By Michelle Mott, AACRAO Consultant, Innovative Credentials Project Manager
The recent 1EdTech Consortium Digital Credentials Summit in Philadelphia, PA, brought together institutions, technologists, and policy leaders focused on the future of digital credentialing. And AACRAO members were front and center.
Across three sessions, AACRAO representatives and institutional partners shared practical progress on the Project Infuse, the GitLab AI for Economic Opportunity, and LER Accelerator initiatives. The message was clear: digital credentials are no longer theoretical.

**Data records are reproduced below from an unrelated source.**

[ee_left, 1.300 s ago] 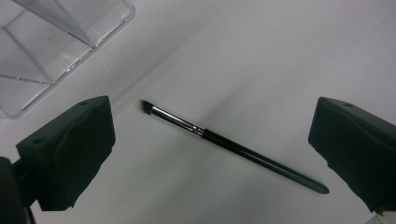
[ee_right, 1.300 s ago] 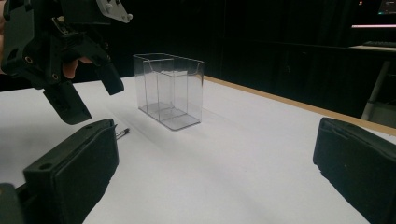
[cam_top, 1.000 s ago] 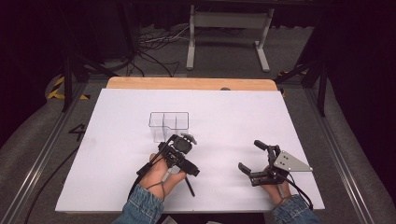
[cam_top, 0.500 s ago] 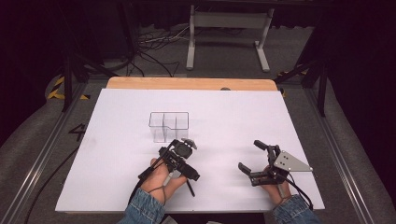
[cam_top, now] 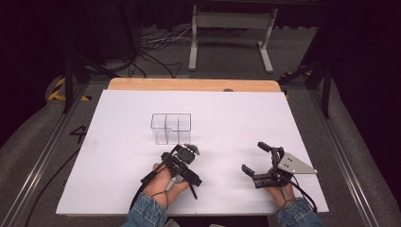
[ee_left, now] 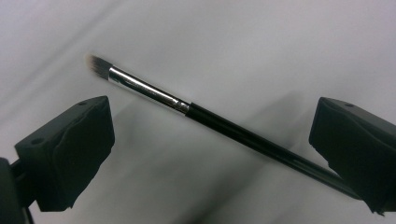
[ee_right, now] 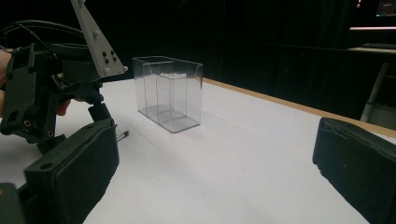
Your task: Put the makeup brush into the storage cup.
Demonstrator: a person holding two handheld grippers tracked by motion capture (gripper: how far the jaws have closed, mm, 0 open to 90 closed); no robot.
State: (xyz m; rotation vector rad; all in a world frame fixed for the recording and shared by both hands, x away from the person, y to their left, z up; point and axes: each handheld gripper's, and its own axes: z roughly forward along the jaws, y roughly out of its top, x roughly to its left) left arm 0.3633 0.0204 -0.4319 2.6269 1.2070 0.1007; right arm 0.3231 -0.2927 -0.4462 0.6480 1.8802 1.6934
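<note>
The brush (ee_left: 187, 106) has a glossy black handle and shiny metal ferrule; the organizer (cam_top: 171, 127) is clear smooth plastic.

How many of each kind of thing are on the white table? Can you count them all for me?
Brush: 1
Clear box with compartments: 1
Grippers: 2, the left gripper and the right gripper
Total: 4

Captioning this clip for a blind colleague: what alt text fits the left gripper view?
A slim makeup brush with a black handle and silver ferrule lies diagonally on the white table, between the left gripper's two open black jaws.
</note>
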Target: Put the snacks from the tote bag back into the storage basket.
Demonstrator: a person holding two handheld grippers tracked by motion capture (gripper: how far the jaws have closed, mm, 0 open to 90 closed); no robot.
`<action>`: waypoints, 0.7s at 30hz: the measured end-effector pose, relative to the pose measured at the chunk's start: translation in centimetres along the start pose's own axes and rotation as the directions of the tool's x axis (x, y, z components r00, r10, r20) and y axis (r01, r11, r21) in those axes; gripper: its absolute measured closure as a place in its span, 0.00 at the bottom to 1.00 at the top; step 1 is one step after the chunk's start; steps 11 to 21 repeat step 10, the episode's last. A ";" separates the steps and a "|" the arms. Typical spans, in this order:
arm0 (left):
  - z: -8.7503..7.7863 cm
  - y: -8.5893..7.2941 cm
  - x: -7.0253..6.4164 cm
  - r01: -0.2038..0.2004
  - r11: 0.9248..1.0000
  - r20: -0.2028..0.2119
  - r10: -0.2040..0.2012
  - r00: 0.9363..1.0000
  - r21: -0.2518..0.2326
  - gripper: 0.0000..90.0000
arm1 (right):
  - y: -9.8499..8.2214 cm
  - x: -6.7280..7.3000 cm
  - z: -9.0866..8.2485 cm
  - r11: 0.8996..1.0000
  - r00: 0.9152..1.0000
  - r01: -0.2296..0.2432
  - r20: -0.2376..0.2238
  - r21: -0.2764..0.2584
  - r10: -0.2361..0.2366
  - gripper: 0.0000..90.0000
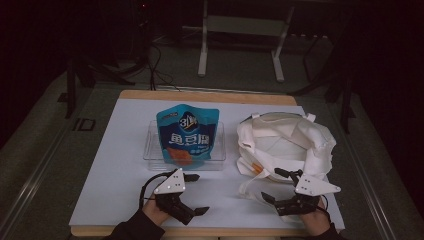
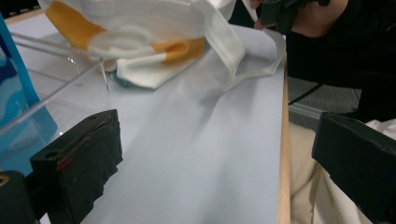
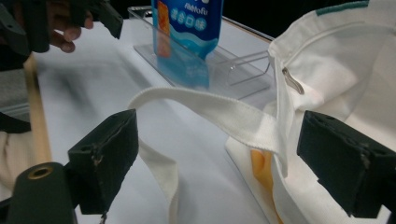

The work is happening in registrars’ offices, IT systems, curriculum committees, and cross-campus coalitions.
Here’s what AACRAO members need to know.
Project Infuse: Building Foundational Infrastructure
Project Infuse is AACRAO’s effort to create a public-good infrastructure for digital credentials, an interoperability layer that works across institutions and credential types. The goal is straightforward: make credential exchange as seamless as possible, whether the record represents a degree, certificate, badge, or verified skill.
The model follows five core steps:
Ingest and transform institutional records into digital credential objects.
Infer learning outcomes and competencies from existing curricular data using AI.
Issue credentials with transparency about what is institution-validated versus AI-derived.
Register credentials for public verification.
Place them into learner-controlled wallets.
For AACRAO members, one point resonated strongly: institutions do not need to redesign their curriculum or replace core systems to begin. Project Infuse starts with what institutions already produce—transcripts, degrees, and certificates—and builds from there.
GitLab: Supporting the 37 Million Some College, No Credential Learners
AACRAO also highlighted progress on its GitLab AI for Economic Opportunity initiative, which focuses on the approximately 37 million learners who attended college but did not complete a credential. Using AI, the project extracts learning outcomes from course catalogs and syllabi and builds a registry of course-level skills. A student’s academic history can then be matched against that registry to generate a skills profile, even years after they stopped out.
For registrars and enrollment leaders, this work reframes the transcript as a starting point rather than an endpoint. It offers a way to translate existing academic records into something more legible to employers and more actionable for learners.
A key lesson from early pilots: implementation requires student education and institutional alignment. Technology alone is not enough. Learners must understand what a skills profile is and how to use it.
LER Accelerator: What It Really Takes on Campus
Perhaps the most candid and connective session of the summit brought together institutional partners from the LER Accelerator to talk honestly about what it actually takes to move this work on a campus. The conversation featured Insiya Bream, Registrar and Associate Vice President at University of Maryland Global Campus, Keisha Campbell, University Registrar and Executive Director at Morgan State University, and Julia Spears, Assistant Provost of Online Education and Certification, Academic Affairs at Marshall University—each institution at a different stage, each navigating different obstacles, and each offering hard-won perspective.
Three themes stood out:
- This is cross-campus work.
Successful institutions are engaging registrars, IT, provost offices, workforce leaders, and general counsel. Framing the work around strategic goals — student success, workforce alignment, evidence of learning — helps broaden support. - The biggest barriers are procedural, not philosophical.
Few policies explicitly prohibit innovation. More often, legacy system configurations, historical data practices, and inherited workflows create friction. Mapping those systems is foundational work. - Pilots surface clarity.
Institutions shared examples ranging from recognizing durable skills in workforce programs to unbundling courses into industry-aligned certifications. Working with real students in real systems quickly reveals what must change.
The 1EdTech Consortium standards framework was discussed as an important scaffolding for ensuring stackability and interoperability across these efforts.
Why This Matters for AACRAO Members
Across all sessions, one theme connected the work: infrastructure and practice must move together. Digital credentials are not simply new artifacts. They touch transcript policy, system architecture, data governance, academic approval processes, and learner communication: core areas of AACRAO expertise.
The work shared in Philadelphia demonstrated that meaningful progress is possible without wholesale institutional redesign. It begins with careful mapping, cross-functional coalitions, and a willingness to pilot. AACRAO will continue advancing this work alongside members. If you are exploring digital credentials, skills articulation, or Learning and Employment Records on your campus, we welcome the conversation.